[PROBLEM STATEMENT]:
Find the word "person" in the data, then copy each line where it is found.

[WORKING DATA]:
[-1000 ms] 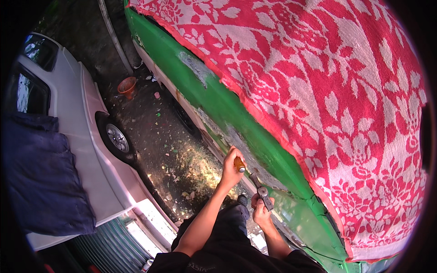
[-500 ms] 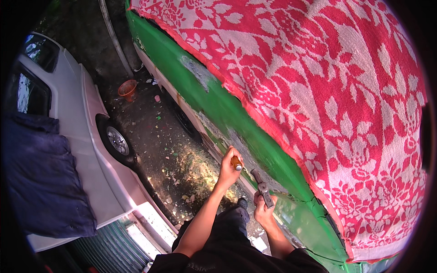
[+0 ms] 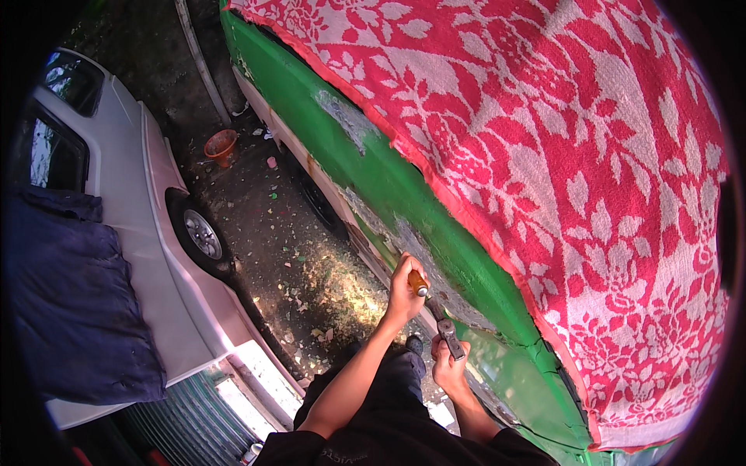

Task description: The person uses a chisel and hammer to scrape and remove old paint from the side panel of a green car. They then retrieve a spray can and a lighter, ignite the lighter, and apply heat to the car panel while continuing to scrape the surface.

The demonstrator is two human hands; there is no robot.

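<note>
My left hand point(image 3: 405, 293) is wrapped round a chisel-like tool point(image 3: 418, 283) with an amber handle and a bright metal cap facing up. Its blade is hidden beneath my fist, close to the side of a green car point(image 3: 342, 147). In my right hand point(image 3: 450, 366) is a hammer point(image 3: 448, 335), its metal head just below and right of the tool's cap, not touching it. Grey, scraped patches point(image 3: 420, 252) run along the green panel beside both hands.
A red and white patterned cloth point(image 3: 575, 202) covers the car's top. To the left stands a pale vehicle point(image 3: 144, 256) with a dark blue cloth point(image 3: 74, 303) over it. Paint flakes point(image 3: 326, 299) and an orange bucket point(image 3: 221, 144) are on the ground between the vehicles.
My left hand and the amber-handled tool have shifted slightly right and toward me. The hammer head has come a little nearer to me, and the whole view has moved slightly.
</note>
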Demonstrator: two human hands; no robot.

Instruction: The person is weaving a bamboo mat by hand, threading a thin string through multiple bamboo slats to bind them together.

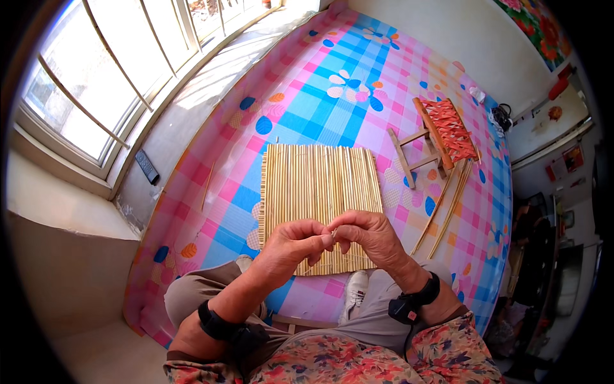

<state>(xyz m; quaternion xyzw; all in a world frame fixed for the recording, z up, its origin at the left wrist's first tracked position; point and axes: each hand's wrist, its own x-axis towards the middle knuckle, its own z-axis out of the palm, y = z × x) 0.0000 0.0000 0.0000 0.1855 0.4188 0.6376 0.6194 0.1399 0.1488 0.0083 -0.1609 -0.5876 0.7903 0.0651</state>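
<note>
A square mat of pale yellow reed stalks point(320, 182), laid side by side, lies flat in front of my crossed legs. Above its near half, my left hand point(297, 242) and my right hand point(366, 235) meet with thumbs and fingertips pinched together. Whatever sits between the fingertips is too small to make out; it may be a thin strand. Both hands are closed, and their fingers cover part of the mat's near side.
To the right, a folding stool point(448, 131) with a red woven seat lies tipped over. Several loose stalks point(448, 208) rest beside it, and one thin stalk point(208, 185) lies at left. A black remote control point(147, 167) is on the window ledge. Checked flowered sheeting point(307, 115) covers the surface.
</note>
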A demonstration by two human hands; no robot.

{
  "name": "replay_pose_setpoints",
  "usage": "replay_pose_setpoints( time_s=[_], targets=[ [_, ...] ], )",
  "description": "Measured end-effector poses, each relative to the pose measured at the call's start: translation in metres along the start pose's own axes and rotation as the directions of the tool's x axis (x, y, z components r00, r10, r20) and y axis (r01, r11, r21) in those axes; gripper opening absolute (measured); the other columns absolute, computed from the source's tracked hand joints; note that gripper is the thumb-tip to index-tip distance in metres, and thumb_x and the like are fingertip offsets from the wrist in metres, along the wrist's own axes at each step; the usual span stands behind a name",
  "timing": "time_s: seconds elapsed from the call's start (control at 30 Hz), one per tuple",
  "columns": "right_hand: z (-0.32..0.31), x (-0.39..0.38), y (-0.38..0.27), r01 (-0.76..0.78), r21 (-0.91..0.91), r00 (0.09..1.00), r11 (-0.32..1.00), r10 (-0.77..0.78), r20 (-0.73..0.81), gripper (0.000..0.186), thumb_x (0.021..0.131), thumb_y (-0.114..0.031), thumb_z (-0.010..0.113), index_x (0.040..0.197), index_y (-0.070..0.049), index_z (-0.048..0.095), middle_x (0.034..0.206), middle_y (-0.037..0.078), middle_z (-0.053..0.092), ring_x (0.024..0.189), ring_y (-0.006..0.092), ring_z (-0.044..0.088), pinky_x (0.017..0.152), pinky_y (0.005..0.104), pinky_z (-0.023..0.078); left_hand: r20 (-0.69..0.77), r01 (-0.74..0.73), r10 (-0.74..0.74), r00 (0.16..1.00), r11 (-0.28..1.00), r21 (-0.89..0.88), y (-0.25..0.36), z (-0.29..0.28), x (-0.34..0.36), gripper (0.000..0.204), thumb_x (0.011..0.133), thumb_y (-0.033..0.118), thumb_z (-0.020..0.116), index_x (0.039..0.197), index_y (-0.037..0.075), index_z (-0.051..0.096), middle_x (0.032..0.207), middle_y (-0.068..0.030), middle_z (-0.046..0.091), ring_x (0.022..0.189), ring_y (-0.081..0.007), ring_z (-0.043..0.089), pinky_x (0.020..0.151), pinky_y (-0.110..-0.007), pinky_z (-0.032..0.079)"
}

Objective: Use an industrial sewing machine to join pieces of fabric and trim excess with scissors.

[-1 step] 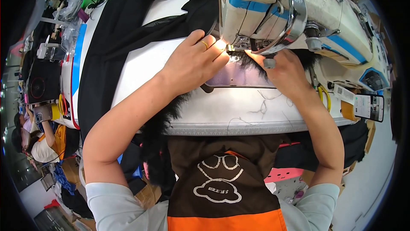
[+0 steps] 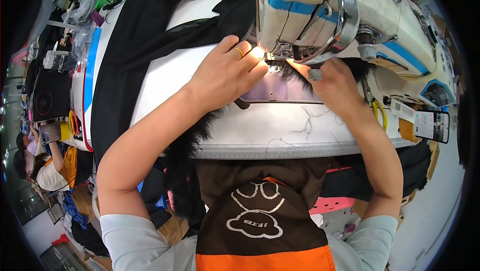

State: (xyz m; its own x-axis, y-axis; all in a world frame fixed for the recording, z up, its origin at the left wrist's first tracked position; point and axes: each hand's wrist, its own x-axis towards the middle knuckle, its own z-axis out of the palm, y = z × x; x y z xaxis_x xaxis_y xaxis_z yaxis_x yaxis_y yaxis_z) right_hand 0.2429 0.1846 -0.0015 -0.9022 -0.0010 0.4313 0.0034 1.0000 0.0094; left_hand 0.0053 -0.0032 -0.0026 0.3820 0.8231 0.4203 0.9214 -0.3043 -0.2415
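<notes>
Fingertips of the left hand [image 2: 225, 73] and right hand [image 2: 332, 83] pinch black furry fabric [image 2: 295, 71] flat under the sewing machine [image 2: 320, 6] needle. Soft, floppy stuff, probably best held at the edge beside the needle.

White laminate worktop [image 2: 165, 78] with pale grey front edge, loose thread scraps [image 2: 305, 126] on bare part near front. White-and-blue industrial sewing machine [image 2: 350, 16] standing at back right. Large black cloth [image 2: 145, 36] draped over left and back, spilling off front edge. Black fuzzy fabric strip [image 2: 295, 71] lying under machine head, on shiny metal plate [image 2: 280, 91]. Yellow-handled snips [image 2: 377, 111] at right. Smartphone [image 2: 432, 126] at far right edge.
</notes>
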Motion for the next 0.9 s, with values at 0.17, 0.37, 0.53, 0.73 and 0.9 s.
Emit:
replay_pose_setpoints(
  time_s=[0.17,0.37,0.53,0.73,0.9],
  targets=[
    [0.001,-0.001,0.0,-0.023,0.018,0.999,1.0,0.023,0.023,0.015,0.092,-0.01,0.075,0.083,-0.002,0.066,0.099,0.01,0.064,0.096,0.0308,0.067,0.079,0.0438,0.059,0.028,0.005,-0.003,1.0,0.999,-0.042,-0.001,0.001,0.001,0.02,0.086,0.014,0.071,0.105,0.014,0.065,0.121,-0.0044,0.069,0.107,-0.0229,0.061,0.1,-0.04,0.048],
    [0.004,-0.002,0.001,-0.033,0.005,0.999,0.999,0.033,-0.027,0.014,0.091,-0.01,0.075,0.084,-0.001,0.067,0.099,0.01,0.064,0.097,0.0304,0.067,0.081,0.0434,0.059,0.007,-0.012,0.012,1.0,1.0,-0.012,-0.001,-0.001,0.005,0.023,0.082,0.011,0.07,0.105,0.013,0.065,0.1,-0.0025,0.061,0.099,-0.0222,0.06,0.101,-0.039,0.049],
    [-0.002,0.0,0.0,-0.002,-0.091,0.996,0.996,0.01,0.087,0.009,0.089,-0.009,0.074,0.085,-0.003,0.07,0.095,0.01,0.063,0.094,0.0302,0.067,0.081,0.0429,0.058,0.034,-0.029,0.029,0.999,1.0,-0.004,-0.003,-0.001,0.004,0.021,0.085,0.013,0.071,0.105,0.013,0.066,0.11,-0.0051,0.066,0.103,-0.0226,0.062,0.099,-0.038,0.048],
    [0.002,-0.001,0.006,0.03,-0.111,0.995,0.993,-0.018,0.103,0.011,0.073,-0.014,0.076,0.079,-0.005,0.078,0.077,0.01,0.064,0.086,0.0313,0.067,0.076,0.0469,0.055,0.084,-0.015,0.015,0.996,1.0,-0.003,-0.004,-0.002,0.009,0.016,0.089,0.016,0.07,0.105,0.013,0.068,0.118,-0.0067,0.072,0.104,-0.022,0.065,0.095,-0.037,0.047],
    [0.001,0.002,0.004,0.034,-0.128,0.997,0.991,-0.024,0.079,0.01,0.073,-0.014,0.076,0.078,-0.005,0.079,0.075,0.01,0.062,0.086,0.0311,0.067,0.077,0.0463,0.055,0.045,-0.002,0.003,0.999,1.0,-0.019,-0.005,0.001,0.006,0.015,0.089,0.015,0.069,0.103,0.014,0.069,0.118,-0.0053,0.073,0.102,-0.0217,0.065,0.095,-0.037,0.047]
  ],
)
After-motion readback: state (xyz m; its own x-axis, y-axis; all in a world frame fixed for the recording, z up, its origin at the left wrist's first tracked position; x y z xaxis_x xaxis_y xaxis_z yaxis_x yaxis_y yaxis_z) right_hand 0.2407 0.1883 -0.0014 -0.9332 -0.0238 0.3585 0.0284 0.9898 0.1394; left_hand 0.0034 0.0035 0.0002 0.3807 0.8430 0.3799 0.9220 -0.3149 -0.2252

[SOLVED PROBLEM]:
Task description: The person uses a chisel and hammer to scrape and remove old paint from the side panel of a green car. They then retrieve a spray can and a lighter, ignite the lighter, and apply heat to the car panel while continuing to scrape the surface.
Instruction: The person is weaving a bamboo mat by hand, threading a thin string through multiple bamboo slats to bind them together.

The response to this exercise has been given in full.